The initial staging was so successful that the kids being introduced to the game were soon bitten by the golfing bug. It became obvious that the characteristics of the game naturally lent themselves to children with autism, from the repetition of the golf swing to the autonomy of an individual pursuit, played in the great outdoors without the need for verbal communication, while still being engaging, competitive and above all else, fun.

What began as a research project with 10 kids taking part has evolved into a year-round developmental programme, from weekly winter training exercises indoors at the Kerry Sports Academy to weekly outdoor sessions teeing off in Easter where participants graduate to test themselves against the fine 9-hole links layout at Castlegregory. Four new kids under the age of eight have joined the programme ahead of the new season with players of all-abilities encouraged to try their hand at what might just become their game for life.

This year, Castlegregory’s drive for inclusion was recognised by the Texaco Support for Sport initiative, with the club one of 26 sporting institutions around Ireland receiving €5,000 in funding. The money is a huge boost to the programme, enabling it to expand its PGA coaching programme to more beginners, led by the fine work of pro Adrian Whitehead who has been with the initiative since the start. The funding will also go towards purchasing equipment for a planned driving bay, and acquiring club shirts for both the golfers and volunteers alike in a bid to further promote the collective team spirit for all those taking part.

This financial backing, combined with the tireless volunteerism of the club’s members, has propelled GameON Autism Golf to new heights with programme co-ordinator, Edel Randles hopeful that the success of the initiative could inspire other clubs in Ireland to get involved too.

“I really believe golf is in such a great position to evolve and develop in this country,” said Randles.

“Our own members have been fantastic. We have so many people coming out to volunteer. We couldn’t run it without their commitment.

“I think there are a lot of really good people involved in golf and they’re not used to having a pathway like this that enables them to contribute back to the game. For that alone, it’s been very healthy for the club in the sense that we’re doing something outside of ourselves.

“As golfers, we can be quite selfish, it can be all about our own game, so I think it’s nice just to meet your members in a different place and the impact for everybody has been a very healthy one.”
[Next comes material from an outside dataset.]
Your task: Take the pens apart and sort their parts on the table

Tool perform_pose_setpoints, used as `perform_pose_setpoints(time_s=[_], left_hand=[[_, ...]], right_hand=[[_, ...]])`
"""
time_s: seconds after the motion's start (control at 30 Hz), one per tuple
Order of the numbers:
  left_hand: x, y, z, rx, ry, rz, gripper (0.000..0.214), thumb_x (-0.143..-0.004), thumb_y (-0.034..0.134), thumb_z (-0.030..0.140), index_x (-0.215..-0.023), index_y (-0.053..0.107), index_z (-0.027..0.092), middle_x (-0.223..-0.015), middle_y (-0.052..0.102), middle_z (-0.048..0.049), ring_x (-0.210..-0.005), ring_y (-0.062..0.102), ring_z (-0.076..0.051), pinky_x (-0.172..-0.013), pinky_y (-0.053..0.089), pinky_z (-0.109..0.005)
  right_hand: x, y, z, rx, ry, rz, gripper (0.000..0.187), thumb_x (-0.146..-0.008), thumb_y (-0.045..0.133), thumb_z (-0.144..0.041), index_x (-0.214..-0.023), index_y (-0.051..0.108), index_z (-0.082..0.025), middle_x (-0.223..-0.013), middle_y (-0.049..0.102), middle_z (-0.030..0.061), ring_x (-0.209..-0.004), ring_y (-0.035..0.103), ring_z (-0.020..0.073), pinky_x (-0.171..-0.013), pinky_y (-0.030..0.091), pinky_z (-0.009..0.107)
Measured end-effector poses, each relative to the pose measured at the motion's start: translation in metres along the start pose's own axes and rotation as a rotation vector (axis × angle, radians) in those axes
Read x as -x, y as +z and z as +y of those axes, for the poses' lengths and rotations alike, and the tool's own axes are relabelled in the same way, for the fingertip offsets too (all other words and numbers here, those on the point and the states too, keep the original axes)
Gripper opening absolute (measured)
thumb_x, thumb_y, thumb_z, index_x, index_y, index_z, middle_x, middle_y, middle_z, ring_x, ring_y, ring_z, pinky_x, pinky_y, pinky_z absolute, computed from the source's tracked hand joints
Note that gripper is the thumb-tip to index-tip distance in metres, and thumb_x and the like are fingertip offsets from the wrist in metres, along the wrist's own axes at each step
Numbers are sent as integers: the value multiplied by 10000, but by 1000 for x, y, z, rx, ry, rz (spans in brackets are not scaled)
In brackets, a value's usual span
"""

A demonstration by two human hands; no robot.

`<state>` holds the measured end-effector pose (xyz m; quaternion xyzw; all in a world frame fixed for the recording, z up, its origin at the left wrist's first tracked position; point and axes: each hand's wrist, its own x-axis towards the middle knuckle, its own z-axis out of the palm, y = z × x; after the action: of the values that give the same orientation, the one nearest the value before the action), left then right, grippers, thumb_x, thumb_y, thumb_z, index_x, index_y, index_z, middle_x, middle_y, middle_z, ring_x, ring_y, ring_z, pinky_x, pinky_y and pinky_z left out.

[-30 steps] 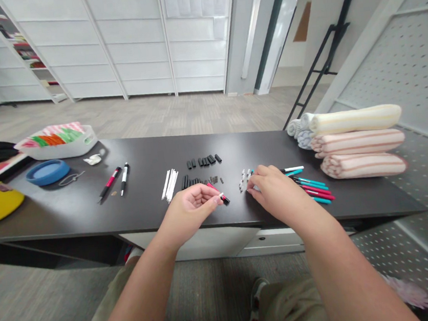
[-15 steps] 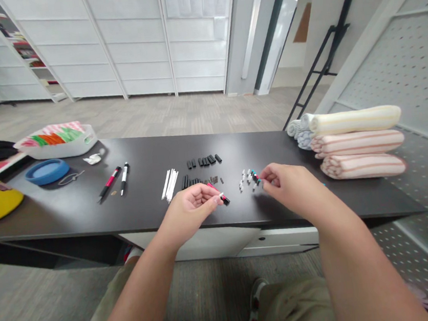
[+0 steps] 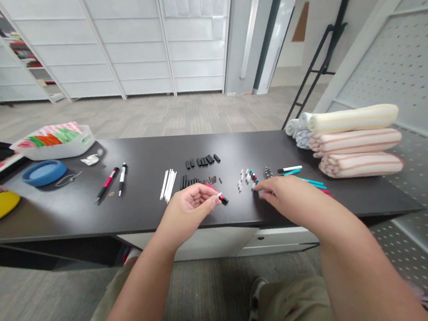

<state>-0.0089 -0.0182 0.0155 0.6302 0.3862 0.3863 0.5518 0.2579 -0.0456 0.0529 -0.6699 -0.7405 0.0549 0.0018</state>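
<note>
My left hand (image 3: 196, 202) is closed round a partly assembled pen (image 3: 222, 198) with a red barrel and a black end; a small white bit shows at its fingertips. Over the table, my right hand (image 3: 284, 192) has its thumb and fingers pinched at the edge of a cluster of small white and coloured pen parts (image 3: 247, 174). What it pinches, if anything, is too small to make out. Small dark springs or clips (image 3: 267, 172) lie just beyond it. White refill tubes (image 3: 169, 185), black sleeves (image 3: 203, 160) and short dark pieces (image 3: 212, 180) lie around the left hand.
Pen barrels (image 3: 312, 182) in teal, red and white lie right of the right hand. Rolled towels (image 3: 356, 141) are stacked at the right end. At left are a red pen (image 3: 107, 184), a white pen (image 3: 122, 179), a blue dish (image 3: 44, 172) and a white basket (image 3: 80, 143).
My right hand has shifted slightly left and down onto the small parts, uncovering the dark bits and pen barrels behind it. The left hand keeps its hold on the red pen.
</note>
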Motion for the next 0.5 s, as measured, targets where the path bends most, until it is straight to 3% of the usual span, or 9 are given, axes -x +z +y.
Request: perform_pose_setpoints(time_s=[0.17, 0.33, 0.5], left_hand=[[0, 0, 4, 3, -7, -3, 203, -879, 734, 371, -927, 709, 176, -913, 785, -65, -794, 685, -158, -722, 547, -272], [0, 1, 3, -8, -5, -1, 230, -874, 735, 400, -926, 708, 178, -919, 779, -67, -790, 681, -162, -718, 545, -278], [0, 0, 1, -9, -7, -5, 223, -883, 735, 395, -937, 710, 180, -919, 780, -64, -791, 683, -160, -722, 548, -277]], right_hand=[[-6, 7, -1, 3, -14, 10, 317, -966, 598, -173, -1196, 810, -223, -1140, 811, 123, -1083, 761, 292, -970, 543, 373], [-13, 20, 4, 38, -91, 115, 263, -951, 617, -146, -1097, 822, -222, -1042, 816, 117, -994, 764, 263, -943, 538, 338], [-11, 12, 2, 19, -111, 142, 247, -991, 574, -173, -1036, 813, -218, -1019, 808, 103, -957, 758, 244, -886, 522, 308]])
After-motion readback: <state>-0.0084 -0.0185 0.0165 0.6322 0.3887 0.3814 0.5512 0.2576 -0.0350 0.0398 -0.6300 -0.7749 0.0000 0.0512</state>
Indeed, the programme has been embraced by everyone at Castlegregory who recognise its value and significance in the lives of the young golfers taking part, and their families. The GameON Autism Golf programme has brought everyone at this picturesque Co. Kerry golf club closer together.

The renowned championship links courses may hog the spotlight in the Kingdom, but the work being done at Castlegregory glowingly highlights the power of sport and provides a blueprint for other clubs to follow. Golf is a game for everyone, and the GameON Autism Golf programme proves it.